怒鳴られていた部下も、安堵したようにへなへなと座り込んだ。


「……眠い……」


私が通るたびに、ピリピリとした殺気は霧散し、穏やかな午後のような空気に書き換えられていく。

後ろを歩いていたレインさんが、メガネをずり落としかけた。


「な、なんですかこれは!? 城内の魔力濃度が……劇的に安定していく……!?」


「私の魔力は、伝染するんですぅ」


私はのんびりと解説した。


「みんな、気を張りすぎです。一日八時間は寝ないと、良い仕事はできませんよ」


「は、八時間!? そんなに寝たら国が滅びます!」


「寝ないと貴方が滅びますよ、レインさん」


私が指差すと、レインさんはハッとした顔をして、自分が極限状態だったことに気づいたようだ。

彼の膝がガクンと折れる。


「……あ、危ない」


倒れかけたレインさんを、近くにいた騎士が支えた。

二人とも、どこか憑き物が落ちたような顔をしている。


「……おい、スリーピア」


カイザー陛下が、感心したように私を見下ろしていた。


「貴様、ただの怠け者ではなかったのだな」


「私はいつだって本気ですよ。寝ることに」


「いいだろう。その力、存分に使え。この城には休息が必要だ」


陛下はニヤリと笑い、私を抱え上げた。

いわゆるお姫様抱っこだ。


「きゃっ。……歩く手間が省けました」


「行くぞ。俺の執務室へ」


          ◇


案内されたのは、城の最上階にある広大な執務室だった。

黒を基調としたシックな部屋だが、ここもまた書類の山で埋め尽くされている。


「ここが俺の戦場だ」


陛下は私を降ろすと、執務机に向かった。

山積みの書類を前にしても、今の彼は以前のような殺気を放っていない。

私の魔力のおかげか、あるいは昨晩の熟睡のおかげか。

彼の表情には余裕があった。


「さて、スリーピア。貴様の居場所だが」


「あ、そこがいいです」


私は部屋の日当たりが一番良い、南側の窓辺を指差した。


「あそこに、人が二人寝転がれるくらいの長椅子カウチを置いてください。クッションは五個以上。ブランケットはカシミヤでお願いします」


「……執務室に長椅子だと?」


レインさんが追いついてきて、信じられないという顔をした。

神聖な政務の場に、休憩スペースを作るなど前代未聞らしい。


けれど、カイザー陛下は即断した。


「レイン、すぐに手配しろ。最高級品だ」


「へ、陛下!?」


「俺が仕事をしている間、こいつが視界に入らないと落ち着かん。

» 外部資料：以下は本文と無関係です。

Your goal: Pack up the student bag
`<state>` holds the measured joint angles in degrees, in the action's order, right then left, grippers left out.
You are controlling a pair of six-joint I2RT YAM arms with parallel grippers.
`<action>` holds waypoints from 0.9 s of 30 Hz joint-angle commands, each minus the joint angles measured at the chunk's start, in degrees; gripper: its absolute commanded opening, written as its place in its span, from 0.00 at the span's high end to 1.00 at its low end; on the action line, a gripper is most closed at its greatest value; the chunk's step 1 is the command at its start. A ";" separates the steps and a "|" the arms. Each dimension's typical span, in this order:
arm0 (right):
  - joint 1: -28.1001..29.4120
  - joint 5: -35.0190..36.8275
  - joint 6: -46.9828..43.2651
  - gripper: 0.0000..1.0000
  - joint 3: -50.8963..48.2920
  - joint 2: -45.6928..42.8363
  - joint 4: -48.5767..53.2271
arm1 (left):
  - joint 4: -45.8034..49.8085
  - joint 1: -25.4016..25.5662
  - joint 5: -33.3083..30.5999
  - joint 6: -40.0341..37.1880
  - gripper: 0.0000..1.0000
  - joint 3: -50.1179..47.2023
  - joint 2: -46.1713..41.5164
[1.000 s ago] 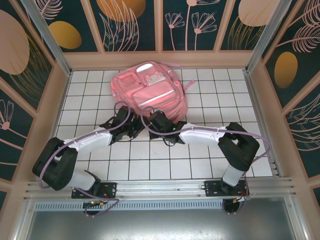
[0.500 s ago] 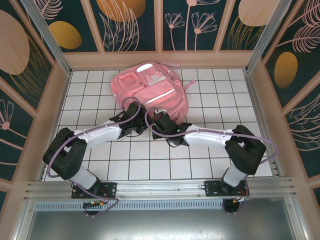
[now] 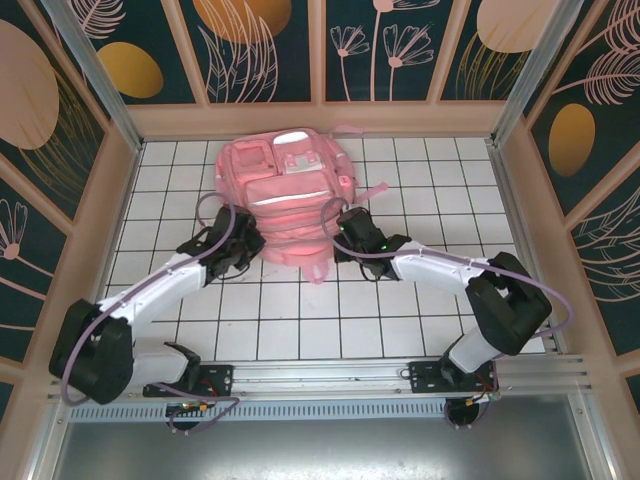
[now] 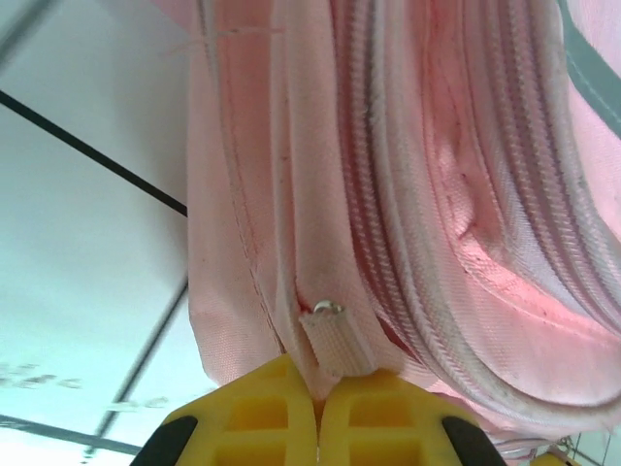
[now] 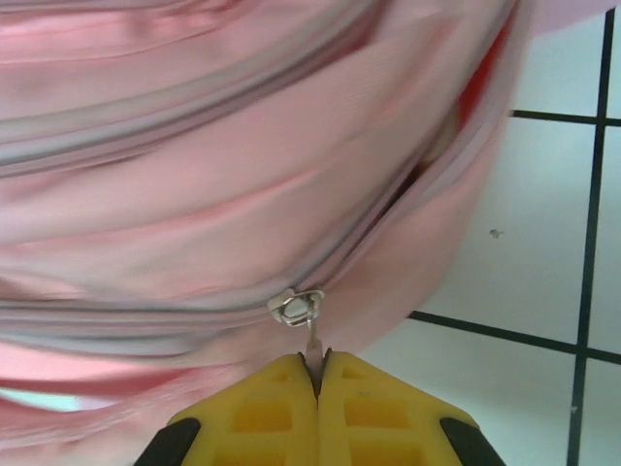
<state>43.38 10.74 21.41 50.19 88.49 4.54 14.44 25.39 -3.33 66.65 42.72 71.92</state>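
1. On the white tiled bench (image 3: 300, 320), the student bag (image 3: 285, 190) lies flat toward the far wall, front pockets up, with its long axis running near to far.
2. The left hand (image 4: 317, 386) is pinched tight on a small fabric tab (image 4: 335, 342) at a seam beside the zipper tracks (image 4: 408, 194), with no gap between its fingers.
3. The right hand (image 5: 317, 367) is likewise clamped, gripping the thin pull below the metal zipper slider (image 5: 296, 307).
4. The bag sits just beyond both hands, the left at its near-left flank and the right at its near-right flank.
5. The right hand has the slider, so the opening pull is probably its job, with the left anchoring the fabric.
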 commanded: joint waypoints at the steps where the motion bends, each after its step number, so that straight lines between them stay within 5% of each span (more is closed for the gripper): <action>1: -3.32 1.44 -3.93 1.00 2.26 0.74 2.53 | 7.61 -7.40 -8.44 -5.64 1.00 -1.97 -5.20; 9: 3.79 -7.36 -4.11 1.00 10.80 8.08 0.81 | 11.87 -14.41 -6.90 -14.27 0.98 3.69 -0.77; 13: 7.23 -9.51 -2.05 1.00 12.01 10.16 -1.11 | 10.35 -14.40 1.56 -12.41 0.53 4.20 -1.15; 15: 7.95 -9.59 -1.10 1.00 12.28 10.80 -1.69 | 8.52 -13.94 4.86 -7.90 0.46 2.18 -2.69; 27: 8.08 -9.67 -1.19 1.00 11.66 10.88 -3.97 | -0.25 4.08 8.00 10.17 0.43 -0.12 -0.30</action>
<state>51.09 2.50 20.01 60.62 99.22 3.18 18.11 26.81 2.90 71.44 42.19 69.01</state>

それに……」


陛下は少し照れくさそうに視線を逸らした。


「……仕事に疲れたら、すぐにこいつを吸えるようにしておきたい」


「吸うって言いました? 私、猫じゃないんですけど」


私の抗議は無視された。


一時間後。

私の要望通りの最高級カウチが搬入された。

ふかふかのベルベット素材で、色は私の瞳と同じ淡いブルー。


私は早速、靴を脱いでカウチにダイブした。


「ん〜……極楽ですぅ」


マシュマロ一号を抱きしめ、窓から差し込む陽光を浴びる。

ペンの走る音。

紙をめくる音。

それらが心地よいBGMとなって、私を夢の世界へ誘う。


「……レイン、北部の件だが」

「はっ、それでしたら……」


カイザー陛下とレインさんが、声を潜めて仕事をしている。

彼らもまた、私が近くで寝息を立てていることで、精神が安定し、驚異的な集中力を発揮しているようだった。

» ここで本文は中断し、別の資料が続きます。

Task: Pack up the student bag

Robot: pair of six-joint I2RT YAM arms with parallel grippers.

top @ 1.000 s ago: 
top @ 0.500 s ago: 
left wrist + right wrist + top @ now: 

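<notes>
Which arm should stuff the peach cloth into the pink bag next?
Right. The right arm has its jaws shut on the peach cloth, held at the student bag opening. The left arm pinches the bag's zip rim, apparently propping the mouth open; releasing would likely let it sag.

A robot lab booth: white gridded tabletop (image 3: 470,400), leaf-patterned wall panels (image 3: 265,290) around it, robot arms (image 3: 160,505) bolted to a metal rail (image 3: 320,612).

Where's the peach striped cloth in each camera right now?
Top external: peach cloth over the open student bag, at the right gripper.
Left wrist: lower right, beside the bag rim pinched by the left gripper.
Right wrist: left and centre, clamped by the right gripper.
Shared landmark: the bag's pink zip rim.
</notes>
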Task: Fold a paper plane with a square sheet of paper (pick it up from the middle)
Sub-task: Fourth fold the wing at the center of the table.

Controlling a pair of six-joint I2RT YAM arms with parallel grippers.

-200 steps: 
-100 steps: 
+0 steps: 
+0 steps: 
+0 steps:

ブラックだった魔王城(帝国城)に、初めて「定時退社」の概念が生まれようとしていた。


私は意識を手放す直前、ふとカイザー陛下と目が合った気がした。

彼は書類から顔を上げ、眠る私を見て、とても優しく微笑んでいた。


「……おやすみ、俺の聖女」


そんな甘い囁きが聞こえたけれど、私はもう夢の中だった。